Por outro lado, tratando-se de inadimplemento de obrigação de
fazer, aplica-se o disposto no art.. 461, §5º do CPC:
“Art.
461. Na ação que tenha por objeto o
cumprimento de obrigação de fazer ou não fazer, o juiz concederá a tutela
específica da obrigação ou, se procedente o pedido, determinará providências
que assegurem o resultado prático equivalente ao do adimplemento.
(...)
§ 5o
Para a efetivação da tutela específica ou a obtenção do resultado prático equivalente, poderá o juiz, de ofício ou a
requerimento, determinar as medidas necessárias, tais como a imposição de multa por tempo de atraso,
busca e apreensão, remoção de pessoas e coisas, desfazimento de obras e
impedimento de atividade nociva, se necessário com requisição de força
policial.”
Ante o exposto, DETERMINO A INTIMAÇÃO DO EXECUTADO para no
prazo de 20 (vinte) ÚTEIS, realizar
obras para viabilizar a utilização da PASSAGEM INFERIOR PARA VEÍCULOS OU GADO o
ano inteiro, sem assoreamento, consistentes em:
1) REMOÇÃO E
LIMPEZA DE TODO DEPÓSITO DE SEDIMENTOS NO BUEIRO E NA PASSAGEM INFERIOR;
2)
CONSTRUIR SISTEMA DE DRENAGEM SUPERFICIAL PARA AS ÁGUAS
PLUVIAIS COM CANALETAS E BUEIRO DE CONCRETO PARA PERMITIR O DIREICIONAMENTO DAS
AGUAS PLUVIAIS AO RIACHO EXISTEM AO LADO, DESVIANDO-AS DO TÚNEL OU PASSAGEM
INFERIOR;
3)
PREPARAR O TERRENO (250M² PARA CADA LADO EM FORMA
TRAPEZOIDAL) NAS ENTRADAS DA PASSAGEM INFERIOR, COM ATERRO LATERÍTICO (PIÇARRA)

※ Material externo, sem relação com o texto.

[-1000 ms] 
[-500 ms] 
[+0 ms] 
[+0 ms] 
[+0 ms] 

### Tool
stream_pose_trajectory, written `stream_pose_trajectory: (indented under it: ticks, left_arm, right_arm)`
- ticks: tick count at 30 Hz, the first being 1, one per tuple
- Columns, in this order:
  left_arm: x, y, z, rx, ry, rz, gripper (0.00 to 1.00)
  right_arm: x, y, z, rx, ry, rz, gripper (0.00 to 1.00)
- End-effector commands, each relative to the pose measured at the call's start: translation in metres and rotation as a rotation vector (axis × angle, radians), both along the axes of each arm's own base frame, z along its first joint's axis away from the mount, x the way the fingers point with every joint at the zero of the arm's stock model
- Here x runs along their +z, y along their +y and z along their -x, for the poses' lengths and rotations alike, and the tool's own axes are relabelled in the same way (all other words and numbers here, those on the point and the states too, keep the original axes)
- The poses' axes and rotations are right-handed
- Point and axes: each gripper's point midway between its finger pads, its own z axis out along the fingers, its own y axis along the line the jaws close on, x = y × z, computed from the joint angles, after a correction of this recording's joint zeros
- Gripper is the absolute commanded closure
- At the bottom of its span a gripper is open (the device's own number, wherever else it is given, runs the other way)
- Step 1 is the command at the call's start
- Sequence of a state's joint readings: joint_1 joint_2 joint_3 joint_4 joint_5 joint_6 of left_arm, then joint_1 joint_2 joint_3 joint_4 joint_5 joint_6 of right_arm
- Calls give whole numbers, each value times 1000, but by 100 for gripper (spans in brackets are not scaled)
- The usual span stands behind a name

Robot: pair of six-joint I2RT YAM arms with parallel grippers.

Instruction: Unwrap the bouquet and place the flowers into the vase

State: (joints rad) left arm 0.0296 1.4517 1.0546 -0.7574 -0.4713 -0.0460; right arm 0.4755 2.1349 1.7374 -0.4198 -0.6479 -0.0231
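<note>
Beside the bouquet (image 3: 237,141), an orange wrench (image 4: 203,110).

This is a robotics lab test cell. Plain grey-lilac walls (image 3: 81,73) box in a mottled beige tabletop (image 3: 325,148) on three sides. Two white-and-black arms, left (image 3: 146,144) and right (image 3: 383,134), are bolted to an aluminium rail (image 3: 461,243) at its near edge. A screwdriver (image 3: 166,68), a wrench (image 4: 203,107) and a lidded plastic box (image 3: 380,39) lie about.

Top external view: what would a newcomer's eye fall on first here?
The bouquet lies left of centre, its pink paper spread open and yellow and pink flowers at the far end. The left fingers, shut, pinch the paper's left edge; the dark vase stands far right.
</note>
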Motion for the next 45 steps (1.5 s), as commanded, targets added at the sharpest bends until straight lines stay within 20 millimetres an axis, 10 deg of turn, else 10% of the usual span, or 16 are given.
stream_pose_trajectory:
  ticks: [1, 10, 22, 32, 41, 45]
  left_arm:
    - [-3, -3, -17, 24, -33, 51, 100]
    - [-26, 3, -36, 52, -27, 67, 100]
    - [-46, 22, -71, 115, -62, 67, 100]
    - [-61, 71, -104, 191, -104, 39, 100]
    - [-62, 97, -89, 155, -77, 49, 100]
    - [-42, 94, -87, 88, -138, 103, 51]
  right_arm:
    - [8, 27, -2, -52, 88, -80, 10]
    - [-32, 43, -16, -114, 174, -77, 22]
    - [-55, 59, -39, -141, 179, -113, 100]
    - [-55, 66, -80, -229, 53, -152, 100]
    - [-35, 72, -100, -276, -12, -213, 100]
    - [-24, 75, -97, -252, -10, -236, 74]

COMPACTADO E COM SUPERFÍCIE A NÃO PERMITIR EMPOÇAMENTO DE ÁGUAS.
4)
CONSTRUÇÃO DAS “BOCAS” DO BUEIRO DA ESTRADA VICINAL,
RETRATADAS NA FOTO DE FLS. 648.
TUDO ISSO, SOB
PENA DE MULTA COMINATÓRIA DIÁRIA DE R$ 5.000,00 (cinco mil reais), nos termos
do art. 461, §5º do CPC, a ser revestida em favor do exequente.
Por fim,
condeno a executada a pagar ao exequente os honorários periciais já
antecipados, devidamente atualizados, bem como as custas e despesas processuais
e honorários advocatícios, este no valor de R$ 20.000,00 (vinte mil reais) a
teor do disposto no art. 20, §4º do CPC.
P.R.I.
Transitado
em julgado, arquivem-se.
João Lisboa/MA, 07 de agosto de 2015.